Prompt
Restate all of the data exactly.

Data below
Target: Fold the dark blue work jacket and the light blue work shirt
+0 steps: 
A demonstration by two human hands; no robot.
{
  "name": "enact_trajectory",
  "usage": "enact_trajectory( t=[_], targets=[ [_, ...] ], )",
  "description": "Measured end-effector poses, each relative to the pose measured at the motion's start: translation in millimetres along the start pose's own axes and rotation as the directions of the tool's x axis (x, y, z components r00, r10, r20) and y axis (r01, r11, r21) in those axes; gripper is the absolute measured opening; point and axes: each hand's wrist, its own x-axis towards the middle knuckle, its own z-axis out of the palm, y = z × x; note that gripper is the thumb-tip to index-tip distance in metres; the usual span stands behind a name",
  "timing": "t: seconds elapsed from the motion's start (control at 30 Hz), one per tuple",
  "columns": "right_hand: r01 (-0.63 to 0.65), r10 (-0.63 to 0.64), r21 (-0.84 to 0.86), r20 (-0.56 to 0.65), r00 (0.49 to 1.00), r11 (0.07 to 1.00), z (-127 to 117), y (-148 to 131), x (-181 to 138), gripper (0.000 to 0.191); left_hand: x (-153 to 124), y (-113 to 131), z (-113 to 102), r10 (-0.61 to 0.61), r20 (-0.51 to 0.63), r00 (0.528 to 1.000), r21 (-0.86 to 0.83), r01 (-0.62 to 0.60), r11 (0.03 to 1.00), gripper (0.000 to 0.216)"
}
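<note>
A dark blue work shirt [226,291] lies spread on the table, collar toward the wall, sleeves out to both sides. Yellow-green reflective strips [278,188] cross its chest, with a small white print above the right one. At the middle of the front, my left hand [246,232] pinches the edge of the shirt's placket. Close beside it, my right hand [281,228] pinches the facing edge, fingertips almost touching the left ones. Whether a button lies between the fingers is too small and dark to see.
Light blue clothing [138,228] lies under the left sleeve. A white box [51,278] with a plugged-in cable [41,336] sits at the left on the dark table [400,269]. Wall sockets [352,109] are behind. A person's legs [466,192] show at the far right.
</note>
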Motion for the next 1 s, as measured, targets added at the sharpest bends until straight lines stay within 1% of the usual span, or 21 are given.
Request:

Solution for this exercise
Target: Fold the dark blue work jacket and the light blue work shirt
+0 steps: 
A demonstration by two human hands; no robot.
{
  "name": "enact_trajectory",
  "usage": "enact_trajectory( t=[_], targets=[ [_, ...] ], )",
  "description": "Measured end-effector poses, each relative to the pose measured at the motion's start: translation in millimetres along the start pose's own axes and rotation as the directions of the tool's x axis (x, y, z components r00, r10, r20) and y axis (r01, r11, r21) in those axes; gripper is the absolute measured opening; point and axes: each hand's wrist, its own x-axis towards the middle knuckle, its own z-axis out of the palm, y = z × x; note that gripper is the thumb-tip to index-tip distance in metres; the usual span stands behind a name",
  "timing": "t: seconds elapsed from the motion's start (control at 30 Hz), one per tuple",
  "columns": "right_hand: r01 (-0.63 to 0.65), r10 (-0.63 to 0.64), r21 (-0.84 to 0.86), r20 (-0.56 to 0.65), r00 (0.49 to 1.00), r11 (0.07 to 1.00), z (-127 to 117), y (-148 to 131), x (-181 to 138), gripper (0.000 to 0.191); left_hand: x (-153 to 124), y (-113 to 131), z (-113 to 102), r10 (-0.61 to 0.61), r20 (-0.51 to 0.63), r00 (0.528 to 1.000), r21 (-0.86 to 0.83), r01 (-0.62 to 0.60), r11 (0.03 to 1.00), gripper (0.000 to 0.216)"
}
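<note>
A dark blue work shirt [226,291] lies spread on the table, collar toward the wall, sleeves out to both sides. Yellow-green reflective strips [278,188] cross its chest, with a small white print above the right one. At the middle of the front, my left hand [246,232] pinches the edge of the shirt's placket. Close beside it, my right hand [281,228] pinches the facing edge, fingertips almost touching the left ones. Whether a button lies between the fingers is too small and dark to see.
Light blue clothing [138,228] lies under the left sleeve. A white box [51,278] with a plugged-in cable [41,336] sits at the left on the dark table [400,269]. Wall sockets [352,109] are behind. A person's legs [466,192] show at the far right.
</note>
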Motion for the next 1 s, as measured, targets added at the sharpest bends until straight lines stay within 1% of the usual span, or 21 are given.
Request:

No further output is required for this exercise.